- WHAT YOU WILL DO -
Work out how many lines in the records below include the string "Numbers", and reply with that number alone.

- RECORDS FOR PROCESSING -
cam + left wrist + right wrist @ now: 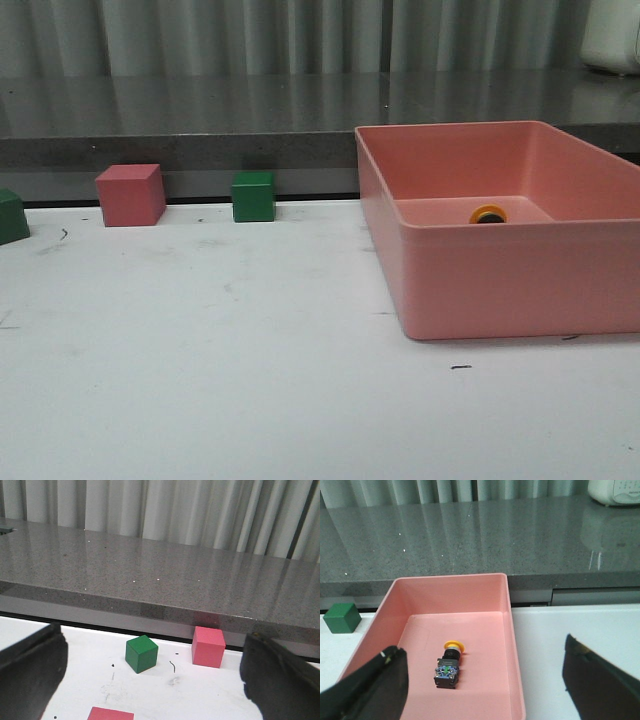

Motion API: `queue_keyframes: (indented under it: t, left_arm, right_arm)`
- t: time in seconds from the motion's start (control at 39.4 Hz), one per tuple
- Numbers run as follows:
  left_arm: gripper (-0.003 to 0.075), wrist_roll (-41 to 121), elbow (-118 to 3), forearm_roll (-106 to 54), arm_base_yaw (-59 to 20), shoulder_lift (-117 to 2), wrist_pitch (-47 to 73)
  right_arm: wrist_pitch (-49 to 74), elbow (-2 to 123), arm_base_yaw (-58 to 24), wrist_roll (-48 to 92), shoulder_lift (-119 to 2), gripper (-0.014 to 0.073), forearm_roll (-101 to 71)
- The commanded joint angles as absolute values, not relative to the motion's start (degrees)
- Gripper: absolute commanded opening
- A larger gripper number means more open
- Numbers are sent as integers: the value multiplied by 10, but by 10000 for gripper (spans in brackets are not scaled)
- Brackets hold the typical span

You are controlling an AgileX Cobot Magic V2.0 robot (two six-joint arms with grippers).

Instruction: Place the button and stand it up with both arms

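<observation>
The button (450,663) lies on its side on the floor of a pink bin (517,675), yellow cap toward the far wall, bluish base toward my right gripper. In the front view only its yellow cap (489,214) shows over the bin's front wall (520,280). My right gripper (482,690) is open and empty, hovering over the bin's near end, its fingers (375,690) wide on either side of the button. My left gripper (150,680) is open and empty above the white table, facing the cubes. Neither arm shows in the front view.
At the table's back edge stand a pink cube (130,195), a green cube (253,196) and another green cube (12,216) at the far left. A grey counter ledge (200,120) runs behind. Another pink block (111,713) lies under the left gripper.
</observation>
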State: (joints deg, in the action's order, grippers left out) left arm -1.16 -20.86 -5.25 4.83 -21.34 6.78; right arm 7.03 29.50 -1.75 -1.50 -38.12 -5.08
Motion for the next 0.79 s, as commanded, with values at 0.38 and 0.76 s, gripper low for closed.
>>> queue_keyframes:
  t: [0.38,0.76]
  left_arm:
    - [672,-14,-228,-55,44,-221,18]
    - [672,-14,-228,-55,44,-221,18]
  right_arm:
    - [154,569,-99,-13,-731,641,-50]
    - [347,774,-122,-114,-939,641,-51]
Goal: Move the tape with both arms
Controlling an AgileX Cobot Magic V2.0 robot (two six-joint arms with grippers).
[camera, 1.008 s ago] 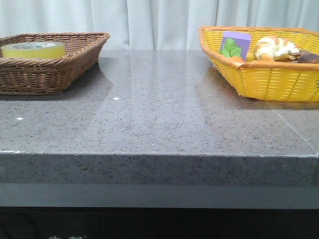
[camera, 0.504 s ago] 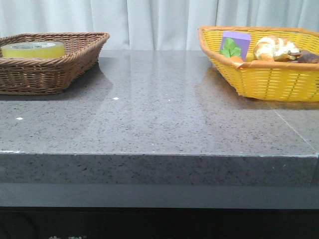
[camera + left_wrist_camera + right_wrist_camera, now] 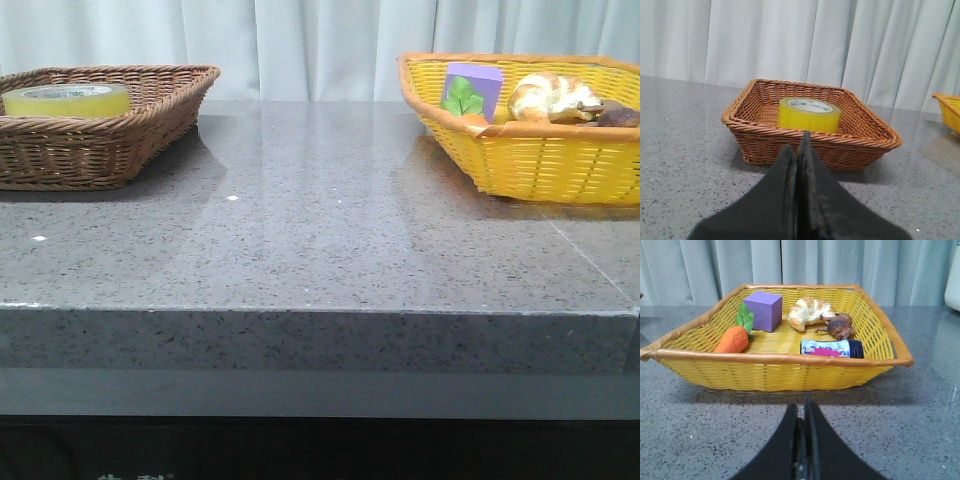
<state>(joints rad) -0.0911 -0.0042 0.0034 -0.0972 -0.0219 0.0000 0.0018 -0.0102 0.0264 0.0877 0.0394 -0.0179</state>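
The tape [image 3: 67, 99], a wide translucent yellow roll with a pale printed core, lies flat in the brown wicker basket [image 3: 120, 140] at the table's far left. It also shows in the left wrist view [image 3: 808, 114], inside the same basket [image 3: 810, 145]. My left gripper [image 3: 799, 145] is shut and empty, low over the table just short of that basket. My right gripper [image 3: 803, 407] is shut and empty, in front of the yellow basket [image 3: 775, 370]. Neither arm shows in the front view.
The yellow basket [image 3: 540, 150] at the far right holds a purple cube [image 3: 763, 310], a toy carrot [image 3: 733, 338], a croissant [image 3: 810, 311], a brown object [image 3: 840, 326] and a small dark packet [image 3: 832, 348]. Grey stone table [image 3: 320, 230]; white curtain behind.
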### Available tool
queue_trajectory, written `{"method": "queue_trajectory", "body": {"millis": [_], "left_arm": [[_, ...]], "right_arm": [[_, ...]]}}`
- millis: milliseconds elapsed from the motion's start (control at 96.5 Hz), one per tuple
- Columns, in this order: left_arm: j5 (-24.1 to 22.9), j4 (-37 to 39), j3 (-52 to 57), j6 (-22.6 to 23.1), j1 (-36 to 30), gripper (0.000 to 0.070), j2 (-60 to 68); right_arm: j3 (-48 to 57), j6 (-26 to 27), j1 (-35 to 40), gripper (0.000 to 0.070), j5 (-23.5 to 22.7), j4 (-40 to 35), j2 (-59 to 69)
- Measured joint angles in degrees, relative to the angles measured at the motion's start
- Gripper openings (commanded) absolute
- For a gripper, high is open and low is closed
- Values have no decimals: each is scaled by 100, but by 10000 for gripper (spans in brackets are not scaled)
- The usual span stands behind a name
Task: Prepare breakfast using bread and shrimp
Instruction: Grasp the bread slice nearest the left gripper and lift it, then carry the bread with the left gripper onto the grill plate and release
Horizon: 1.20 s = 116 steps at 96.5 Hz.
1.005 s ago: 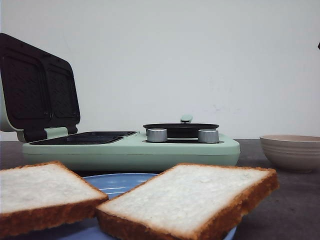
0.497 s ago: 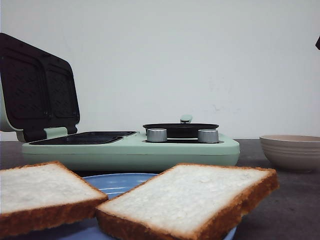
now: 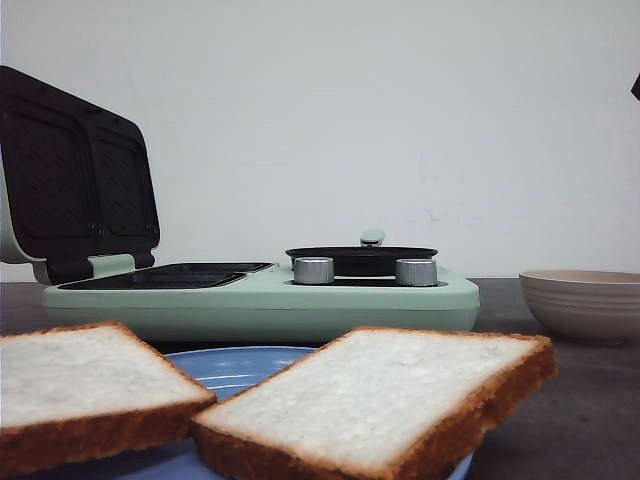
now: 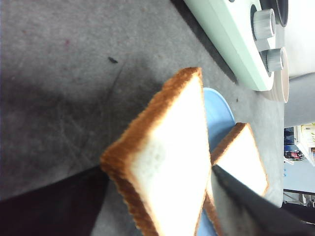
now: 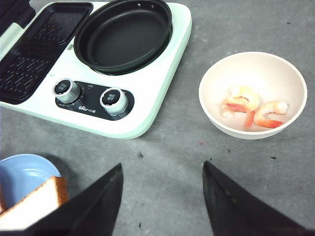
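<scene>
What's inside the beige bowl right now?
The beige bowl holds shrimp: pink-orange curled pieces, at least two, lying together near the middle in the right wrist view. In the front view only the bowl's outer wall shows, its contents hidden by the rim.

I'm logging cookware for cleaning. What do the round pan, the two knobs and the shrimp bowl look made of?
Pan: probably nonstick-coated metal, with a matte black, even surface. Knobs: brushed metal or metallised plastic, with silvery ribbed sides; the pictures don't settle which. Bowl: ceramic or melamine, cream and smooth with a soft sheen.
</scene>
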Motion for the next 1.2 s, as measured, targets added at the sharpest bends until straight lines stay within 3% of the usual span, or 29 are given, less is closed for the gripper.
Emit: {"method": "queue_trajectory", "body": {"millis": [155, 352, 922, 1078, 1202], "left_arm": [[-37, 144, -31, 2, -2, 249, 173], [-136, 254, -50, 37, 0, 2, 431], [-247, 1591, -24, 90, -90, 9, 479], [-619, 1637, 404, 551, -267, 10, 549], [-1099, 1596, 1040, 1231, -450, 10, 866]], "right_arm": [[0, -20, 0, 310, 0, 0, 0], [0, -37, 0, 310, 0, 0, 0], [-2, -37, 0, 310, 0, -2, 0], [0, -37, 0, 310, 0, 0, 0], [0, -37, 0, 310, 0, 0, 0]]}}
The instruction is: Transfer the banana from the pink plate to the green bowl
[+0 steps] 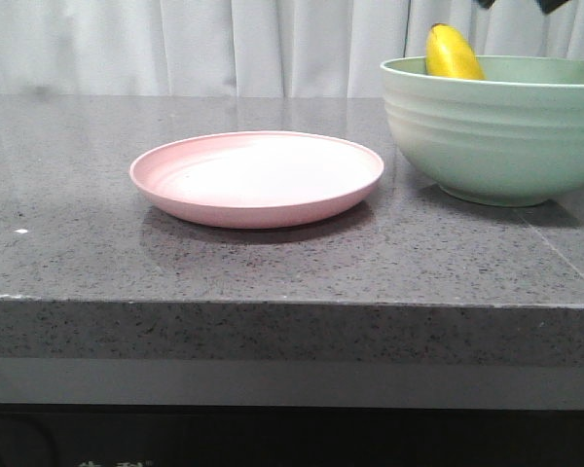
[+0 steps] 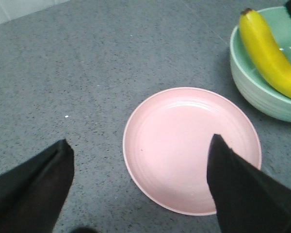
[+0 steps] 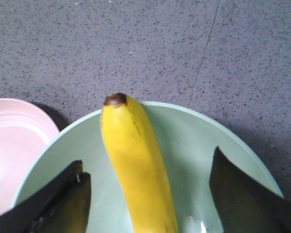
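The banana lies inside the green bowl at the right, its upper end leaning on the far rim and rising above it. The pink plate sits empty at the middle of the counter. My right gripper is open above the bowl, a finger on each side of the banana, not touching it; only its dark tips show at the front view's top. My left gripper is open and empty above the plate. The banana and bowl also show there.
The grey speckled stone counter ends in a front edge close to the camera. A white curtain hangs behind it. The plate's rim lies close beside the bowl. A thin seam crosses the counter beyond the bowl.
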Tool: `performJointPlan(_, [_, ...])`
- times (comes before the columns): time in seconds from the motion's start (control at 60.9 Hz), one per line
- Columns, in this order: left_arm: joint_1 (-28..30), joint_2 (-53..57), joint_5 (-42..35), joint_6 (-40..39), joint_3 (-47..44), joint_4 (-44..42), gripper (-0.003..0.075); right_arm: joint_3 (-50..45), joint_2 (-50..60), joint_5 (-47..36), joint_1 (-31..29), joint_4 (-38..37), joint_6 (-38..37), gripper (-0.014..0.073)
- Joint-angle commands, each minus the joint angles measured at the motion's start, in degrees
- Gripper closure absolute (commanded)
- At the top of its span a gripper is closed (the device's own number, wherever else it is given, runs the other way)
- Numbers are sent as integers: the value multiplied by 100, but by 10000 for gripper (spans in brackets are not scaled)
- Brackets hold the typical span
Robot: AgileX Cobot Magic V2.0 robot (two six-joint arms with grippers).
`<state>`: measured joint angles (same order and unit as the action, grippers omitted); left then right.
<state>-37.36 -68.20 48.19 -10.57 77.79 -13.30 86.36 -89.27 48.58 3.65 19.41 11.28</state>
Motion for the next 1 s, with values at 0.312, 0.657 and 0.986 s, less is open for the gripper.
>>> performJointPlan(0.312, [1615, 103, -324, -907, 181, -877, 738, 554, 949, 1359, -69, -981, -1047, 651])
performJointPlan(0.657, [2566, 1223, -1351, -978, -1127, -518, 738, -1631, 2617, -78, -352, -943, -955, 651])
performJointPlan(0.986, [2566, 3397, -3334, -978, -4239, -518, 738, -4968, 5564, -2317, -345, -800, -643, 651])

- TASK RESULT -
3